Other resources have also taken a price hit, says Vali. “Iron ore prices have fallen because of supply coming into the market, led by Rio Tinto and BHP. Those additions are coming at the low end of the cost curve, and that’s squeezing out higher-cost producers.”

Read: Will oil prices keep plummeting?

However, resources such as nickel and zinc have benefited from supply and demand changes, and Vali expects their prices to remain strong into the new year.

“Nickel in particular has been doing well, and that’s largely because of a reduction in supply of nickel pig iron, which is a very low-grade iron containing nickel.”

China invented nickel pig iron (NPI) as a cheap input for stainless steel production, which traditionally uses pure nickel. China had been buying ore to create NPI from Indonesia and The Philippines, but in January 2014, the Indonesian government banned raw ore exports “as they’re looking to have more of the [NPI] processing done in Indonesia,” says Vali.

NPI production fell, and prices of nickel began to rise. Vali says the price increase was premature, given the subsequent pullback in mid-2014, but adds the nickel deficit will affect the physical market more in 2015, causing prices to rise again.
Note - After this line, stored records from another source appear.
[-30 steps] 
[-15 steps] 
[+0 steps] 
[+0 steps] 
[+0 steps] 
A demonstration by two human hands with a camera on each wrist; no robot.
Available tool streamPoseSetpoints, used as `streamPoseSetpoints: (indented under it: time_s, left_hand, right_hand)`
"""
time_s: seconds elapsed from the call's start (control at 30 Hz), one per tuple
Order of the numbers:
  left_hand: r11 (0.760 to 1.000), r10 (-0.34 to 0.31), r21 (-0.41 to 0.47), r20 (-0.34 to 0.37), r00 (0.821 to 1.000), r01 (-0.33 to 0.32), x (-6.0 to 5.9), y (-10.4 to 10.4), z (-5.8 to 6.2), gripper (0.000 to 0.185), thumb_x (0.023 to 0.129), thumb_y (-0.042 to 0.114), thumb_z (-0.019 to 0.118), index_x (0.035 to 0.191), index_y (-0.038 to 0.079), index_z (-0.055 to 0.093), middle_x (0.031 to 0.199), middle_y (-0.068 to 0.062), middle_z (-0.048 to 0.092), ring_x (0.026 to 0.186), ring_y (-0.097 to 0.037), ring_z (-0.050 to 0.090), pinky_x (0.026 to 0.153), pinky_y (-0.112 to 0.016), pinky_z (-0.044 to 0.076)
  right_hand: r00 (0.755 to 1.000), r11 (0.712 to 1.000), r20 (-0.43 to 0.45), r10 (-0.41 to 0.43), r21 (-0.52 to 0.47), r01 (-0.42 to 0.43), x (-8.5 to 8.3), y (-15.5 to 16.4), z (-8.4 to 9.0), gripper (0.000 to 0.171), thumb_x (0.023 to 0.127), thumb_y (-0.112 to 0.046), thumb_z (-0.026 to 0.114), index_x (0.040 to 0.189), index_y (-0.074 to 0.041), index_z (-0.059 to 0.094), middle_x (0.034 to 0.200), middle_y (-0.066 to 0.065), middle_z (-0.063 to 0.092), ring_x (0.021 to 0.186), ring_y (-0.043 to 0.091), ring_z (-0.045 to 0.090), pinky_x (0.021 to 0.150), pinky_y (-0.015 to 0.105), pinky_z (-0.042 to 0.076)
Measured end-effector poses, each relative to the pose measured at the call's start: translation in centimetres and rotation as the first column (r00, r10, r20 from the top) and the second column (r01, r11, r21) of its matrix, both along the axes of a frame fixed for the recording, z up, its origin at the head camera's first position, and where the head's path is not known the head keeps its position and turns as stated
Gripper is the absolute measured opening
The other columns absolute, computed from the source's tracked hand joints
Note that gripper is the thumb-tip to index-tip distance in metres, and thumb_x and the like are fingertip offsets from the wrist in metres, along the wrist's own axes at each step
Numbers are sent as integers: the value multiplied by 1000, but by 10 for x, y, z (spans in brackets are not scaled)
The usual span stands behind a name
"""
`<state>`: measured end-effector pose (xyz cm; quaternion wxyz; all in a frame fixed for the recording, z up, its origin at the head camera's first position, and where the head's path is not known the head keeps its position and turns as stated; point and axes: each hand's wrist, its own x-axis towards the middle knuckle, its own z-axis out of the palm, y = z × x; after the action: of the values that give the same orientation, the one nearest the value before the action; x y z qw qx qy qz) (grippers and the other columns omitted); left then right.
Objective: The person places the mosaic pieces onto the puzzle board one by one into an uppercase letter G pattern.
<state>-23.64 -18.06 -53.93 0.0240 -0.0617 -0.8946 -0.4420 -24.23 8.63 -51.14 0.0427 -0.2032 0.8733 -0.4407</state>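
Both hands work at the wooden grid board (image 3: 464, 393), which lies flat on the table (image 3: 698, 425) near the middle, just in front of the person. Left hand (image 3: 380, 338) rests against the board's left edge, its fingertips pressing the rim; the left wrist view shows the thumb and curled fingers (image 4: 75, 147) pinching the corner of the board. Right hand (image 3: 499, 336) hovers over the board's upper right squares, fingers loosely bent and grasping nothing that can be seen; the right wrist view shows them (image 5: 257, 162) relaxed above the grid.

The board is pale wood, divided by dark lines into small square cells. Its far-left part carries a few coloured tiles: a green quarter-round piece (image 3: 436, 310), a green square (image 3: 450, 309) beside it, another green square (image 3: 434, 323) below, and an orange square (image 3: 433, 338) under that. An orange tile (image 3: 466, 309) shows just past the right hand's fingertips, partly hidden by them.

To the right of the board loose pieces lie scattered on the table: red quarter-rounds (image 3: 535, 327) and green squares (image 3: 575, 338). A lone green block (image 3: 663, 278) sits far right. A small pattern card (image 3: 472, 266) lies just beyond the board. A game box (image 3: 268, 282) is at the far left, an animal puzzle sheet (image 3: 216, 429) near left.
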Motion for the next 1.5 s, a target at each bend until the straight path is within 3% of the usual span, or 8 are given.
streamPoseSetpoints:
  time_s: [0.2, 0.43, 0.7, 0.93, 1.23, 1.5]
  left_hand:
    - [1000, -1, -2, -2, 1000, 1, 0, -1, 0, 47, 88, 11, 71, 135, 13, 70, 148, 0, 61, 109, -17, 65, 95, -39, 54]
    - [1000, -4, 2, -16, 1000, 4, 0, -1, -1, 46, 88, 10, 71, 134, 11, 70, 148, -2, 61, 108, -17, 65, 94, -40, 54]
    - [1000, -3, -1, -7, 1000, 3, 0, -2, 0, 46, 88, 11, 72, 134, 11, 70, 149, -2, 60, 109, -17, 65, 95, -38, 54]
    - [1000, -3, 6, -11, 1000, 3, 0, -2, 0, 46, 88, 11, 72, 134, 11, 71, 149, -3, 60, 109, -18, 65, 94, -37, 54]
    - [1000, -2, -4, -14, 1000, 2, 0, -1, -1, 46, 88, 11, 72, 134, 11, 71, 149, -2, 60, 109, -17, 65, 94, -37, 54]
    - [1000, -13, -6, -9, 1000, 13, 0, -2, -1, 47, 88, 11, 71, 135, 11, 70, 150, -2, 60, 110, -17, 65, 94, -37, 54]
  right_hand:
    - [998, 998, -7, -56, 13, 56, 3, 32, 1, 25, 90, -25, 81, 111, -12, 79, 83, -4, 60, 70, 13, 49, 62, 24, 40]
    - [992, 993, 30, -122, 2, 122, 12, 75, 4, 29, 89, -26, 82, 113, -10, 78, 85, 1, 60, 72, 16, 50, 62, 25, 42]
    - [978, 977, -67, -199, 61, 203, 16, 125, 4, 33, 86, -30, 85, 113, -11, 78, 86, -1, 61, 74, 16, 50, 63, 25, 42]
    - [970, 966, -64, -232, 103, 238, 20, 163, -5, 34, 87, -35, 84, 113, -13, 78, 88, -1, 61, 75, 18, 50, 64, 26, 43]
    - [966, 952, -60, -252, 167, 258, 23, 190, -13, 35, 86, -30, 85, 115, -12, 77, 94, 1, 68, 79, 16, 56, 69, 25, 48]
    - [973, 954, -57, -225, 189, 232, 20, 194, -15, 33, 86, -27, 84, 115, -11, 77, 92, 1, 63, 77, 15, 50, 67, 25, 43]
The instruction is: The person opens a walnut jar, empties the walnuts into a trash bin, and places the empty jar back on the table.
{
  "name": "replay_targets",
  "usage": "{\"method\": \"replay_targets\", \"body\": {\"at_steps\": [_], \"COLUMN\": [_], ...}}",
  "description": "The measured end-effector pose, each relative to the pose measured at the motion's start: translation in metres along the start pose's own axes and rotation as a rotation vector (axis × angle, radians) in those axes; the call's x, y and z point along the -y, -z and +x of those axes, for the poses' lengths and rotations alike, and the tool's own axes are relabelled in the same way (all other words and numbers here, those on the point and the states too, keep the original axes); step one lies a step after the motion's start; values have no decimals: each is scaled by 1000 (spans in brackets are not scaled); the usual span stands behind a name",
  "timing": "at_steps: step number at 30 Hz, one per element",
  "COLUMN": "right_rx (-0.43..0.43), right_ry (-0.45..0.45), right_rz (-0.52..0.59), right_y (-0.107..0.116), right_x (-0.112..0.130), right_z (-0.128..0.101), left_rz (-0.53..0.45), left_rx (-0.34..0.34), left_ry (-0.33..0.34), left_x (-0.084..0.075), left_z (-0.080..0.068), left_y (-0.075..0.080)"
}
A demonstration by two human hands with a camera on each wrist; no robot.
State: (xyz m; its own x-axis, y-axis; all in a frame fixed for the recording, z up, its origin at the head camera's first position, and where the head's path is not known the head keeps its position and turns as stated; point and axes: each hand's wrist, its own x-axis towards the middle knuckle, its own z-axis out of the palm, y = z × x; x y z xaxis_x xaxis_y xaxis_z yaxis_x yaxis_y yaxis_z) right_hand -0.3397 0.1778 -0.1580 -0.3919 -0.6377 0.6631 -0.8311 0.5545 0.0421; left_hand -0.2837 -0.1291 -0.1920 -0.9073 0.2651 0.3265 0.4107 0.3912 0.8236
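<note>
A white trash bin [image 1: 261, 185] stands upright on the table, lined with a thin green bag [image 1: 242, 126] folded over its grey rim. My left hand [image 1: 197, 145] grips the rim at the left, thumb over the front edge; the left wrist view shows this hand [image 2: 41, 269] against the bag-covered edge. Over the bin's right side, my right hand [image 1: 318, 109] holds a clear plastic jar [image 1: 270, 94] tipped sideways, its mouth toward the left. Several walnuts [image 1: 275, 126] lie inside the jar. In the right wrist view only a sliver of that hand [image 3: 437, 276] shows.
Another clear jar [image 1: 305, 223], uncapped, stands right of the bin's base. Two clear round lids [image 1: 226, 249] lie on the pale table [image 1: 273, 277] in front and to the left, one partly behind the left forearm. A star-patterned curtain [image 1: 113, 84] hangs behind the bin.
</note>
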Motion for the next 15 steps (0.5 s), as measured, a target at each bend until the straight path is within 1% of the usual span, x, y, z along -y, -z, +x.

Read: How to get risk-managed commodities exposure

He’s also bullish on other metals. Some zinc mines are going offline, which will tighten supply and improve prices. But “longer-term, the biggest one we like is copper. Although 2015 looks to be a surplus year for copper as some mines come into the market, we think once we move past that into 2016 to 2018, copper looks like it’s set to be in a fairly sizeable deficit. That should be very positive for the copper price.”

Vali says, “We’re looking to use any selloff that occurs through the first part of 2015 as an opportunity to accumulate more of those companies.”

One sector he isn’t considering is renewable energy. “We’ve seen a lot of investment in the past few years, but it’s very reliant on government subsidies to make economic returns.”